Granice rozszerzenia Unii
Komisja Europejska odniosła się
negatywnie do niedawnej wypowiedzi premiera Włoch Silvio
Berlusconiego, sugerującej możliwość poszerzenia Unii Europejskiej
o Rosję i Izrael.
23.05.2003 20:41
UE ma dziś listę "krajów kandydujących oraz tych, którym dała do zrozumienia, że po zrealizowaniu określonych reform mogą mieć nadzieję na przystąpienie pewnego dnia do Unii" - powiedziała dziennikarzom rzeczniczka Komisji do spraw zagranicznych Emma Udwin. "Ani Rosji, ani Izraela nie ma na tej liście" - zaznaczyła.

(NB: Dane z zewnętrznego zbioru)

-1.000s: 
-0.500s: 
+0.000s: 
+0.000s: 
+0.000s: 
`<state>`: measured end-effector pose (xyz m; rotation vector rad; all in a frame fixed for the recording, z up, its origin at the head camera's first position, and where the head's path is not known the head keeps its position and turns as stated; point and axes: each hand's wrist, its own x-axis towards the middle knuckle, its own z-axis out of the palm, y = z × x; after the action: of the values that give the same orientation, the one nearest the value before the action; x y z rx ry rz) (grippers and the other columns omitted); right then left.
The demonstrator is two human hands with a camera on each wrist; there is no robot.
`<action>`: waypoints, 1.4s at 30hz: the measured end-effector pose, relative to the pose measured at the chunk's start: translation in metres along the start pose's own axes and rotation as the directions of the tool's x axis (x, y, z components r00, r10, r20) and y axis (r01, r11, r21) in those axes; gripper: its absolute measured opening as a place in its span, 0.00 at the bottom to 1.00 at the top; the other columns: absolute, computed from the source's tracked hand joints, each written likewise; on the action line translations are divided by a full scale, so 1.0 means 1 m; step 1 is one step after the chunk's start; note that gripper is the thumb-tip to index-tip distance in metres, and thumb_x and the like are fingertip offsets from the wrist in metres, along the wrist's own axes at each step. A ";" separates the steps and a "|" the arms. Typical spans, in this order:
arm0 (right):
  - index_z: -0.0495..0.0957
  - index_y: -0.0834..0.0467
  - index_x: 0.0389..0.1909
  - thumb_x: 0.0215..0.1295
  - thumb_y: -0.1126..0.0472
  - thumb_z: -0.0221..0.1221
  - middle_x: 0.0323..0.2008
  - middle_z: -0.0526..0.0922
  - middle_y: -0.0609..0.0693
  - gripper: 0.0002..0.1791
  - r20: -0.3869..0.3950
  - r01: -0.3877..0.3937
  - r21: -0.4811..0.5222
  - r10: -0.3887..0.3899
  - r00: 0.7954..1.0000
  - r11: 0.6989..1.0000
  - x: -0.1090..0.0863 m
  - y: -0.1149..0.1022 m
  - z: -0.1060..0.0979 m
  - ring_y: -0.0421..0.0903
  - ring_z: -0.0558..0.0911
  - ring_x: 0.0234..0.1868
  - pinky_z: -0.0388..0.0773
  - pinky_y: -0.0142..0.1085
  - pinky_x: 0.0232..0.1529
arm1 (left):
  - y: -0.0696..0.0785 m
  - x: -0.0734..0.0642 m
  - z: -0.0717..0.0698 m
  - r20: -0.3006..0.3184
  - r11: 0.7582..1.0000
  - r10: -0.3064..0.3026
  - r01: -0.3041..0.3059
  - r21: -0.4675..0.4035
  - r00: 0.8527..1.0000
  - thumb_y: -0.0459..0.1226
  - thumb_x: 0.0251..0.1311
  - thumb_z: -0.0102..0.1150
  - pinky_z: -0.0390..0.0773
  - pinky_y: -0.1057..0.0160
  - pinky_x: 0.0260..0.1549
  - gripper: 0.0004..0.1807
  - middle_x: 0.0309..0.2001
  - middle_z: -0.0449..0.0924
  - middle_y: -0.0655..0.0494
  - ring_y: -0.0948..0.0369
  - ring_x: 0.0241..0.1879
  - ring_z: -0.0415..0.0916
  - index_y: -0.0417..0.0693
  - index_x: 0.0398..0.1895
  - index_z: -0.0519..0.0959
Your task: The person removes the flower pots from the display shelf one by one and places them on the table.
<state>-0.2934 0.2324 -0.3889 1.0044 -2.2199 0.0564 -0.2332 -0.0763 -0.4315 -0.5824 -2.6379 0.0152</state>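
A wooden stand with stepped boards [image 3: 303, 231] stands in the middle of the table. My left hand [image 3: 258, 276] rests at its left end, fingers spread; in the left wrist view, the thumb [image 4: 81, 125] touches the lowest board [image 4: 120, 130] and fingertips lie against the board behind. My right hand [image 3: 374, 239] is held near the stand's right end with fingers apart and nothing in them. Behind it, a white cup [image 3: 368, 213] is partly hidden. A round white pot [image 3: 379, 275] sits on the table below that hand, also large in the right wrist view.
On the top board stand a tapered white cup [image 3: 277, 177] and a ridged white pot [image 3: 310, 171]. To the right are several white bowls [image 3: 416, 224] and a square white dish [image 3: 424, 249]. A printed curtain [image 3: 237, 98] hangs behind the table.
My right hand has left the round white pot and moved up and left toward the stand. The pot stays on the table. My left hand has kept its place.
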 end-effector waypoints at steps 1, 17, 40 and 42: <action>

Obecnym priorytetem Komisji jest "pogłębienie stosunków z bliskimi geograficznie krajami" - dodała.
"Jest rzeczą oczywistą, że proces rozszerzania UE, przebiegający tak pomyślnie i będący być może najskuteczniejszym instrumentem polityki zagranicznej Unii, któregoś dnia będzie musiał się zatrzymać" - podkreśliła rzeczniczka, zaznaczając jednak, że moment podjęcia decyzji w tej sprawie jeszcze nie nadszedł.
W niedawnym wywiadzie dla francuskiego dziennika "Le Figaro" premier Włoch Wyraził przekonanie, że Unia Europejska powinna rozszerzyć swoje granice i włączyć do swego grona takie państwa jak Turcja, Mołdawia, kraje bałkańskie, Białoruś, Ukraina i Federacja Rosyjska. Do listy tej Berlusconi dołączył także Izrael, który uznał za "kraj europejski z ducha, polityki gospodarki", nawet jeśli nie z punktu widzenia geografii.